La risposta c’è stata. Sono arrivati ieri, e in anticipo, gli agenti di polizia chiesti da Milano per rinforzare il controllo del territorio dopo i disordini di sabato. Il nuovo contingente, 170 agenti, era atteso nei prossimi giorni ma è ieri era già in città.
Il sindaco Letizia Moratti lo ha chiesto al premier Silvio Berlusconi, che ha disposto i rinforzi. La risposta è arrivata. Anche per questo ha deciso di non mettersi alla testa di un corteo cittadino, come fece nel 2007 appellandosi all’allora governo di centrosinistra, quando - parole della Moratti - «nessuna risposta positiva era stata data dal governo sulle problematiche della sicurezza», mentre «oggi invece queste risposte ci sono». «Credo - ha detto infatti il sindaco - che sia importante lavorare concretamente e questo governo è sensibile al tema della sicurezza». Anche la Moratti ha osservato come casi del genere siano legati alle politiche di apertura all’immigrazione praticate dal centrosinistra. Ma ha rilevato anche la magistratura deve collaborare per consentire le espulsione dei clandestini in tempi rapidi.
Il ministro della Difesa Ignazio La Russa, ieri è stato a Milano - prima in Consiglio comunale, poi alla fiaccolata in via Padova: «Dobbiamo rendere soffocante la presenza dello Stato per chi delinque in quel quartiere - ha detto - ci sono leggi precise - ha affermato La Russa - e lo Stato deve dimostrare tutta la sua autorevolezza senza nessuna tolleranza verso chi delinque. Senza rigore non c’è integrazione».

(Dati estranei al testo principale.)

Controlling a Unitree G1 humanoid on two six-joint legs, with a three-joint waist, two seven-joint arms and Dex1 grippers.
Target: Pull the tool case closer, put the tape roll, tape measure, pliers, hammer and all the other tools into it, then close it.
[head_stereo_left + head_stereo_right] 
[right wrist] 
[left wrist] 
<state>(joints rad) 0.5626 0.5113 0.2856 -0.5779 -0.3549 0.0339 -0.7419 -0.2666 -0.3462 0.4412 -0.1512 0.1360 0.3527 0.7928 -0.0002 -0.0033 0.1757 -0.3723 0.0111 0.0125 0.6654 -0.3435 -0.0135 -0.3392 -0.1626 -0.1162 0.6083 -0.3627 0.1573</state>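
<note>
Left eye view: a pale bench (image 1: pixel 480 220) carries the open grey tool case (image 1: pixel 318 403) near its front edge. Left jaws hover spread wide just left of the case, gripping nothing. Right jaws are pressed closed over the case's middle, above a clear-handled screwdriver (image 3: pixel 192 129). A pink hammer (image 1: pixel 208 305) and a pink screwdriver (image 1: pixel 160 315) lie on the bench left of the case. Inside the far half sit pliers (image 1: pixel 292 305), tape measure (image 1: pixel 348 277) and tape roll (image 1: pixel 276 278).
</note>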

La Russa ha annunciato che sono arrivati anche 50 militari a rafforzare il contingente: «Ho dato la mia disponibilità al prefetto per spostare in via Padova pattuglie da altre zone, ma non ce n’è stato bisogno». La Russa non ha nascosto le difficoltà nel quartiere, per le politiche migratorie seguite dal centrosinistra. «Siamo inzuppati di clandestinità - ha affermato La Russa - e il numero di clandestini lasciatoci in eredità dalle politiche non solo di governo ma anche culturali del centrosinistra è enorme». Il ministro della Difesa ha ricordato che con il governo Berlusconi è stato rimosso il mito dell’Italia come Paese che accoglie a braccia aperte i migranti.

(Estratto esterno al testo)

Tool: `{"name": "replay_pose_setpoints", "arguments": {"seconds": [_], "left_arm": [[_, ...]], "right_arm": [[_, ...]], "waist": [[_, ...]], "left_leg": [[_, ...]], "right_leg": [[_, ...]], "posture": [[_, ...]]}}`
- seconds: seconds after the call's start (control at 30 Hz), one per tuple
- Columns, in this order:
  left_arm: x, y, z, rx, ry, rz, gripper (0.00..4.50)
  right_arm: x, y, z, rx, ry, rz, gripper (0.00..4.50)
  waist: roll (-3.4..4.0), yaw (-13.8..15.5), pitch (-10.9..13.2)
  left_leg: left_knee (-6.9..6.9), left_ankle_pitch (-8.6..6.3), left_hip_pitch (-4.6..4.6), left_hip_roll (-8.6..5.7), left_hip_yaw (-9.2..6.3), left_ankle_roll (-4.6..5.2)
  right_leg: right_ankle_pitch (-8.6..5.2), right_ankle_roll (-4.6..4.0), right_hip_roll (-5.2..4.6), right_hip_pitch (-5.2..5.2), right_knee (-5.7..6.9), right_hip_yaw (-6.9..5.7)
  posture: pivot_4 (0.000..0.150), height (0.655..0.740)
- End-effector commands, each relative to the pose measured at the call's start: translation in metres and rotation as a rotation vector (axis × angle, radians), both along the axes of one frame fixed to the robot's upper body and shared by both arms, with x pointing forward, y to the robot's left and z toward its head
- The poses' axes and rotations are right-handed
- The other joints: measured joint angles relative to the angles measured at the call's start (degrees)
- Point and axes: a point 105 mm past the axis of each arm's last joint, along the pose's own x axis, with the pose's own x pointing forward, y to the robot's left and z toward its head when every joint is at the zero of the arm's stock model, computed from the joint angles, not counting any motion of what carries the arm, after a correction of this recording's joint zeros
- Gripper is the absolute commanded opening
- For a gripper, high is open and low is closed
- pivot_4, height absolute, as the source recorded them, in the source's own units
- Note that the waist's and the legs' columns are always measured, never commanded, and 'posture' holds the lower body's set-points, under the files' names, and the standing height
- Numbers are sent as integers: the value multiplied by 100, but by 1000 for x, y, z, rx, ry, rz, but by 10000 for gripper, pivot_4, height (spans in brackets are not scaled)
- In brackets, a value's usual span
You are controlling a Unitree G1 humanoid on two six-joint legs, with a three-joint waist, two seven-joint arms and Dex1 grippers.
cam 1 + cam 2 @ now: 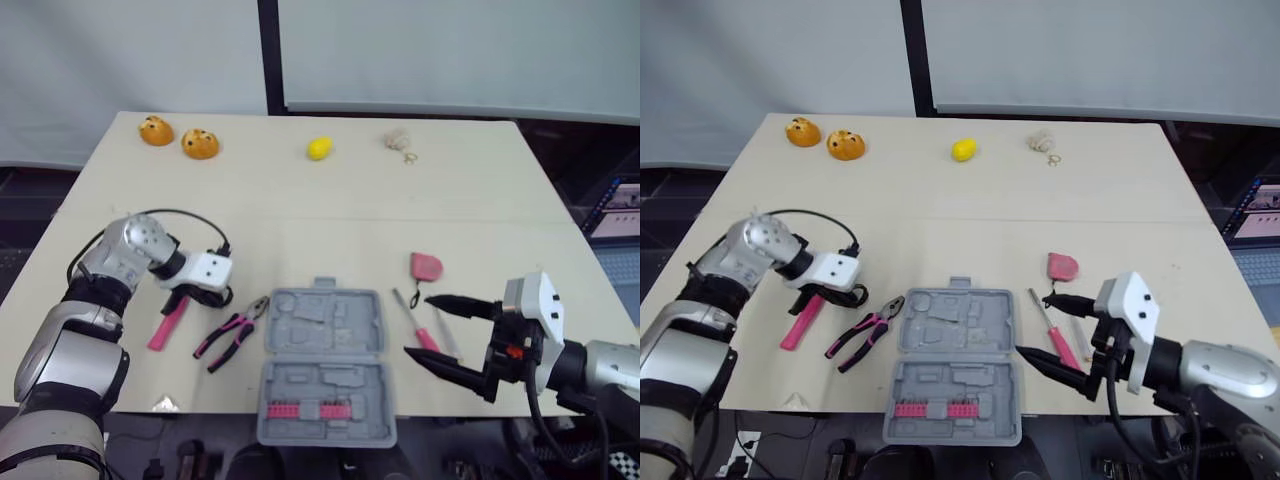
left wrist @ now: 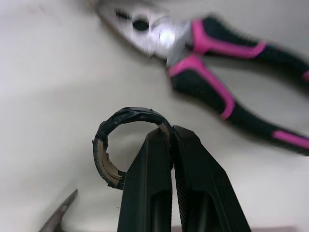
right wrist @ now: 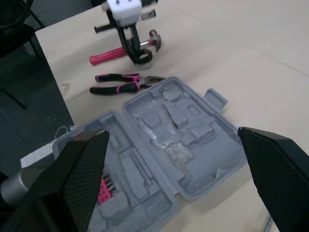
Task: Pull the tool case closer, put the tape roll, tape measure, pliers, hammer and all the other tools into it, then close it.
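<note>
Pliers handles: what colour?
The pliers have pink and black handles; the left wrist view shows them best.

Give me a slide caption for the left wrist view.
Left gripper shut on the black tape roll, pink-handled pliers lying beyond it.

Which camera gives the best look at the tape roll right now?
The left wrist view: the tape roll is close up, pinched by the left end effector. The right wrist view shows it small, beside the hammer. In the eye views the end effector mostly covers it.
</note>
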Motion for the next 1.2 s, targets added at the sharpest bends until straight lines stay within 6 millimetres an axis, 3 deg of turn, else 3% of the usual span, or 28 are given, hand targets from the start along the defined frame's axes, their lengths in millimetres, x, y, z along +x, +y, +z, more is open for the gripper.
{"name": "replay_pose_setpoints", "arguments": {"seconds": [0.03, 0.23, 0.37, 0.73, 1.2], "left_arm": [[-20, -32, 34, -66, 79, -87, 182], [-44, -74, 33, -130, 260, -62, 182], [-38, -83, 11, -114, 351, -28, 182], [-7, -99, -8, -95, 353, 10, 182], [-1, -107, -12, -93, 380, -3, 182]], "right_arm": [[-8, 2, 5, -13, -54, 18, 45000], [-10, 2, -4, -17, -44, 5, 45000], [-10, 0, -6, -18, -50, -7, 45000], [-12, -5, -10, -24, -57, -40, 45000], [-14, -9, -18, -15, -53, -71, 45000]], "waist": [[0, 2, 0], [2, 56, -1], [3, 61, -2], [0, 72, 0], [-2, 74, 0]], "left_leg": [[-1, 0, 1, 1, 1, 0], [12, 0, 10, -8, 1, 0], [14, 1, 12, -23, 2, -2], [18, 0, 2, -29, -15, 0], [22, -2, -5, -29, -24, 4]], "right_leg": [[0, 1, -1, 0, 0, 3], [-6, 11, -2, 6, 13, 10], [-6, 10, 4, 6, 16, 13], [-7, 9, 5, 4, 11, 15], [-6, 10, 3, 4, 10, 14]], "posture": [[1500, 7400], [1500, 7400], [1500, 7400], [1500, 7400], [1500, 7400]]}}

Un altro ministro, il titolare degli Interni Roberto Maroni, ha sottolineato però le competenze del Comune nel contrasto dei fenomeni migratori sregolati: «I quartieri multietnici come quello di Milano - ha detto Maroni - non sono un problema del ministero dell’Interno ma del governo della città». «L’immigrazione regolare -ha spiegato il ministro leghista - va gestita dai sindaci che devono pensare a non creare quartieri come nel caso di Milano dove poi sono nati questi problemi». Maroni si è detto inoltre contrario alla ricerca al clandestino «casa per casa», così come proposta dal capogruppo comunale del Carroccio Matteo Salvini. Sempre sul fronte leghista, il numero uno del Carroccio in Regione, Davide Boni, ha dichiarato di condividere il tetto massimo di stranieri per città. «Alla faccia dei buonisti che hanno sottovalutato i mille allarmi lanciati - ha aggiunto l’assessore regionale al Territorio - è necessario imporre un tetto massimo alla presenza di stranieri nelle nostre città, iniziando proprio a smantellare quei quartieri dove la concentrazione di extracomunitari mette a rischio la convivenza». E anche nelle case popolari, Boni torna a proporre di mettere un tetto del 20 per cento di assegnazioni agli stranieri. «Il rischio banlieue parigine - ha ammonito Boni - non va scongiurato a parole ma nei fatti, perché quello accaduto in via Padova potrebbe ripetersi in altri quartieri trasformati in ghetti pericolosi proprio dagli ultimi arrivati in questo Paese».
Il centrosinistra continua da parte sua nel tentativo di cavalcare i fatti di via Padova in funzione elettorale.